Problem to solve |
Beginning with the first line of the data below, set down each line exactly through the line that contains "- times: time".

=== Section Start ===

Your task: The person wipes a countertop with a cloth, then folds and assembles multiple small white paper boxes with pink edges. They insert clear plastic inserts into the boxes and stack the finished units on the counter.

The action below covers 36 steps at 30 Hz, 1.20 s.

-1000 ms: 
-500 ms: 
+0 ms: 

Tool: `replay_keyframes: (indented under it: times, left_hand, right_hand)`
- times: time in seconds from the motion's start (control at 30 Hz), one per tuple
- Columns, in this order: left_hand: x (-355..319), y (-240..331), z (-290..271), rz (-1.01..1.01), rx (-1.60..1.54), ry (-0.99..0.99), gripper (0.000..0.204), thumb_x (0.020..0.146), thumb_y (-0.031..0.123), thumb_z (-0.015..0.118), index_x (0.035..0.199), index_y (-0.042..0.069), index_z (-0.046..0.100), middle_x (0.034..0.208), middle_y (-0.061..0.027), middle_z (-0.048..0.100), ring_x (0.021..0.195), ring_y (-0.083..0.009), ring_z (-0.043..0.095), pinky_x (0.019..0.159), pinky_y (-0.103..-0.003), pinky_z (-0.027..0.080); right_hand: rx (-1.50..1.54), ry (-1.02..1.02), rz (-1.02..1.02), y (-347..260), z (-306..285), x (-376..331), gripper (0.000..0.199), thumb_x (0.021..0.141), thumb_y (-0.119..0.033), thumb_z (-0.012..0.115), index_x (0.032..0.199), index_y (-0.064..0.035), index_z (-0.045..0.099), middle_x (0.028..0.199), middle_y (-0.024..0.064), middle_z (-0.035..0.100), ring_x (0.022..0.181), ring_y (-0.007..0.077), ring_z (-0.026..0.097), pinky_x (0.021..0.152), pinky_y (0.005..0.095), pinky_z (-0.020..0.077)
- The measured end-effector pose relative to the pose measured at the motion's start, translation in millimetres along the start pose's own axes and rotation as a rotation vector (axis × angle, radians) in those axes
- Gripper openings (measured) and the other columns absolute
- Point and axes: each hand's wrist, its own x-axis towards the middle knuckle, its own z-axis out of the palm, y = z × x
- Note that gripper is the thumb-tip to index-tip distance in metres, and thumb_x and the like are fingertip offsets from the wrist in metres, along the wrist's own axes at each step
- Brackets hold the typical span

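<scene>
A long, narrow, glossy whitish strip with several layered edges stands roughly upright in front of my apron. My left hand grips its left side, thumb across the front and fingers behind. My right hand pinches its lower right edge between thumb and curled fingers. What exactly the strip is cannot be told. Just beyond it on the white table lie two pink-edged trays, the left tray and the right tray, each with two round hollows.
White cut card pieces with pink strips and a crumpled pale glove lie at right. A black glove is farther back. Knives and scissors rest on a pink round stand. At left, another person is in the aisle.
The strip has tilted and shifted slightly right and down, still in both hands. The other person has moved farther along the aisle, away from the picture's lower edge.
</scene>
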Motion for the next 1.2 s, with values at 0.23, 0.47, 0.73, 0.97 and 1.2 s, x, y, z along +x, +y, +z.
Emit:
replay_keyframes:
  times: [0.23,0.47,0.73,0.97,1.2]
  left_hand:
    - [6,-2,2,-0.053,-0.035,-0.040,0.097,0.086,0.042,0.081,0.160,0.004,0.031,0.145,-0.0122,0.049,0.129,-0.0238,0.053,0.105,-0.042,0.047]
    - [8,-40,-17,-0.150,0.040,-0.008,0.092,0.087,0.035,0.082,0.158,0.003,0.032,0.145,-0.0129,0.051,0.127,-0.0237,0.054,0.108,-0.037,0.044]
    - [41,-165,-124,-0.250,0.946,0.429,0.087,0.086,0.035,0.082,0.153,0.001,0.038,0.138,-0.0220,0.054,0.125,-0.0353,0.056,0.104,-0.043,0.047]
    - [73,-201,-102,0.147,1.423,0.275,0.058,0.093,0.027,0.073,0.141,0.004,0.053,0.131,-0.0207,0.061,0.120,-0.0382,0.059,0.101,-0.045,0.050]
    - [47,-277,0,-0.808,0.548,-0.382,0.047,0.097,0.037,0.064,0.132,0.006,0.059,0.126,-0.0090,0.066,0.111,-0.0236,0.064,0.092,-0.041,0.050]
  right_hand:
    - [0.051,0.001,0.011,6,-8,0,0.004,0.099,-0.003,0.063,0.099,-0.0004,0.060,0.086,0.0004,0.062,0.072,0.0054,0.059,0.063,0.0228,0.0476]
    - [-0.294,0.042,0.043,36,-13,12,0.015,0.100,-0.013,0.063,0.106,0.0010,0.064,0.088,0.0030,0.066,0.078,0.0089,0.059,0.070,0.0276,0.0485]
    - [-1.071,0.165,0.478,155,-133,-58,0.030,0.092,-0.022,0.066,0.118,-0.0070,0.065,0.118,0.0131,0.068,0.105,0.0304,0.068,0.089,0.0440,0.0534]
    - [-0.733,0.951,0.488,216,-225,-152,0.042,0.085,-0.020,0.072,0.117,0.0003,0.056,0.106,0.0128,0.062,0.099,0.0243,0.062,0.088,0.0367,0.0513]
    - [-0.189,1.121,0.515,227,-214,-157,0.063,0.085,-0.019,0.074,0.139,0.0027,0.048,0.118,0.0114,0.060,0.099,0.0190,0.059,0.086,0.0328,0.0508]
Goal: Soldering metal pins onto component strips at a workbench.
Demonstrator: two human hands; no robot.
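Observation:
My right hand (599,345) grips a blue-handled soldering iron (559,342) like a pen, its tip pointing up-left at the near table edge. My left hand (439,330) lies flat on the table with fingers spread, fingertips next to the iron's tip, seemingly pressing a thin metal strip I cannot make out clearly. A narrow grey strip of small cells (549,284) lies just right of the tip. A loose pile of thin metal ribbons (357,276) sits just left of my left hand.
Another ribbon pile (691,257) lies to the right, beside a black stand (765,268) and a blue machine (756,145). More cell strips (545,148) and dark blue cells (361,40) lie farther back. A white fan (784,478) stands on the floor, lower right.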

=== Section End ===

Response |
Your task: The person wipes a countertop with a cloth, then folds and assembles multiple small white paper boxes with pink edges. They insert clear plastic inserts into the boxes and stack the finished units on the counter.

The action below covers 36 steps at 30 Hz, 1.20 s.

-1000 ms: 
-500 ms: 
+0 ms: 

Tool: `replay_keyframes: (indented under it: times, left_hand, right_hand)`
- times: time in seconds from the motion's start (control at 30 Hz), one per tuple

Nothing else is needed to finish the exercise.